At its core, however, Saville’s project is one of flesh: its materiality, mutability, and visibility. Her mastery of oil paint – its chromatic range, viscosity, and tactile responsiveness – enables her to render the surface of the body with extraordinary fidelity. Each passage of paint accumulates to form skin rendered in exhaustive detail: stretch marks, folds, dimples, and the topography of fat, muscle, and bone are articulated with a palpably sculptural intensity. In works such as Juncture, the sheer physical scale compounds this effect, immersing the viewer in a terrain of flesh that oscillates between hyperrealism and abstraction. At close range, figuration disbands into a field of gestural marks; paint asserts itself as both medium and metaphor. This is the paradox of Saville’s practice – what she has described as an “intimacy through scale” – where monumental canvases yield an unexpectedly close and enveloping encounter. As she observes, echoing the experiential dimensions of Mark Rothko’s colour fields: “I want paintings to almost surround your body when you stand very close to it… the colour hums and vibrates through you – it almost wraps around you. It’s a child-like feeling” (the artist quoted in: Martin Gayford, Jenny Saville: Territories, Gagosian Gallery, 1996–97, p. 31).
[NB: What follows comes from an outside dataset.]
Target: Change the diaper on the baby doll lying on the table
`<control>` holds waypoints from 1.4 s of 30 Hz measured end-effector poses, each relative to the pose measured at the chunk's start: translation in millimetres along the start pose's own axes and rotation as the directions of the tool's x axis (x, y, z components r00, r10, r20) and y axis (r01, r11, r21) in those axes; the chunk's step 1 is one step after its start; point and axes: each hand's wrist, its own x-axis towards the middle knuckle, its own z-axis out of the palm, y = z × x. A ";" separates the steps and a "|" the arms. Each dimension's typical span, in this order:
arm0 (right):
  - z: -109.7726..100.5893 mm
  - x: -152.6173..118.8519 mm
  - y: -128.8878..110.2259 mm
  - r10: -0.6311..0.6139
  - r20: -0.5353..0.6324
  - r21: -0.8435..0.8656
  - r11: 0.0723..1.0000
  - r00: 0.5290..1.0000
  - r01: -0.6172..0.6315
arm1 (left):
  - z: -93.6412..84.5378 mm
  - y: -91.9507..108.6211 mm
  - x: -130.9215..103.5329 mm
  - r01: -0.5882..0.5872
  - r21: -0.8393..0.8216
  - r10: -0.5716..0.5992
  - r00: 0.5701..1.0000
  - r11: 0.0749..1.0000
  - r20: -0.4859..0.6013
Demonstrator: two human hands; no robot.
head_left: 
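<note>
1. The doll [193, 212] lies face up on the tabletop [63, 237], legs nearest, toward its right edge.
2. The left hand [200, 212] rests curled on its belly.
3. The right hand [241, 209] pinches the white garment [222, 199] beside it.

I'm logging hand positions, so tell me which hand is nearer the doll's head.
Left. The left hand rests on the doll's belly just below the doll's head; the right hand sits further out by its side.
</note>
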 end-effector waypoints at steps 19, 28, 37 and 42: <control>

Lucian Freud, Naked Man, Back View, 1991-92. Metropolitan Museum of Art, New York. © The Lucian Freud Archive / Bridgeman Images 2025 www.bridgemanimages.com

Saville has arguably done more to revitalise the traditional genre of the female nude than any artist in recent.mes mory. Described by Simon Schama as a “destroyer of false fetishes,” her paintings stage a full-throttle spectacle: monumental depictions of the female form that are visually commanding, unapologetically corporeal, and imbued with a fierce vitality (Simon Schama, “Interview with Jenny Saville” in: John Gray et al., Jenny Saville, New York 2005, p. 125). Today, Juncture resonates with renewed urgency. Its defiant celebration of flesh, scale, and physicality confronts the increasingly pervasive visual culture of digital self-presentation, where youthfulness, symmetry, and surface perfection are relentlessly pursued. Juncture demands not simply to be viewed, but to be confronted, inhabited, and felt. Though painted over two decades ago, Juncture stands as a profoundly contemporary image – one that not only critiques prevailing ideals of bodily perfection but offers a profoundly contemporary image – one that is rooted in traditional painting.